II. Determine, by histomorphometry, the photodynamic light dose that demonstrates the greatest treatment selectivity between normal cervical epithelium and CIN with the least amount of cervical pain and necrosis.
OUTLINE: This is a dose-escalation study of lutetium texaphyrin (part 1) followed by a dose-escalation study of light fluence (part 2).
Part 1: Patients receive lutetium texaphyrin IV over 5-20 minutes. Patients undergo in vivo tissue assessment by spectrometer at 0, 1, 3, 5, 12, and 24 hours and loop electrical excision procedure (LEEP) at 24 hours after lutetium texaphyrin infusion.

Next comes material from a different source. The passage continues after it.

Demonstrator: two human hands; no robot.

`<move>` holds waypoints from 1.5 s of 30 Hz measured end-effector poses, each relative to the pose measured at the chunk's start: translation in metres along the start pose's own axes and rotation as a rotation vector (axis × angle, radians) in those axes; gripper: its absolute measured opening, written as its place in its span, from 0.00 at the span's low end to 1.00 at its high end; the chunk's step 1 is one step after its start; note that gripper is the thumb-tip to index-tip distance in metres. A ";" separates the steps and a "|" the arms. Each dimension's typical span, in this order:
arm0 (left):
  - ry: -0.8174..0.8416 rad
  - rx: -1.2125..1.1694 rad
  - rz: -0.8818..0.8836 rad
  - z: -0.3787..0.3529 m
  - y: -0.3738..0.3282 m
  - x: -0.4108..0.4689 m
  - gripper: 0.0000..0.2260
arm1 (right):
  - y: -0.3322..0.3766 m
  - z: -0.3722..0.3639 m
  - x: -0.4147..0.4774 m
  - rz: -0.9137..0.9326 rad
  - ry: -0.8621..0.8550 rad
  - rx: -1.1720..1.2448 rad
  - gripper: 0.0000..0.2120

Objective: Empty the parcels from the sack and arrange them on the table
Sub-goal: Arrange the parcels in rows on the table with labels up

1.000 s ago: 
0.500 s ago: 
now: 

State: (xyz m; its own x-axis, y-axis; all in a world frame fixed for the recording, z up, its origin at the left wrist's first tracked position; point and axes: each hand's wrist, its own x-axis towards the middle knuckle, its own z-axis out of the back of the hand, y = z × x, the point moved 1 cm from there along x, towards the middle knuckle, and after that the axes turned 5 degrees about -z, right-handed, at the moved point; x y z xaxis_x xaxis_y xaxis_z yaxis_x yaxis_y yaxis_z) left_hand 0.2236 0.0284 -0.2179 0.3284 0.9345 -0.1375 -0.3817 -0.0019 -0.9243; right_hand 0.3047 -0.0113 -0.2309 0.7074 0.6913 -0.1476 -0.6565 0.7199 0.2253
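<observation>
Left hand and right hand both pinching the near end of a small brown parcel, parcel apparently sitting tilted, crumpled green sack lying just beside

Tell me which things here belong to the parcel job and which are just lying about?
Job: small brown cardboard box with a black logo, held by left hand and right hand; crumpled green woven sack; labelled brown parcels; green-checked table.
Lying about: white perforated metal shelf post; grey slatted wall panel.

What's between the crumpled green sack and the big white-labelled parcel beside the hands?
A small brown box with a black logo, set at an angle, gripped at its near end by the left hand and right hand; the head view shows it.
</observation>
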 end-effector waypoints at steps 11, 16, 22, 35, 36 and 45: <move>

Part 2: Patients receive lutetium texaphyrin IV over 5-20 minutes. A laser delivers 730 nm of light to the cervix for 4, 8, or 16 minutes. Patients undergo LEEP at 4, 8, or 12 hours after exposure of the cervix to the light source.
Cohorts of 9 patients receive escalating doses of lutetium texaphyrin (part 1) and then light fluence (part 2) until the maximum tolerated dose (MTD) of each is determined. The MTD is defined as the dose preceding that at which 2 of 9 patients experience dose-limiting toxicity.
Patients are followed at 48 hours, weekly for 1 month, and then at 4 months.
PROJECTED ACCRUAL: A maximum of 54 patients will be accrued for this study.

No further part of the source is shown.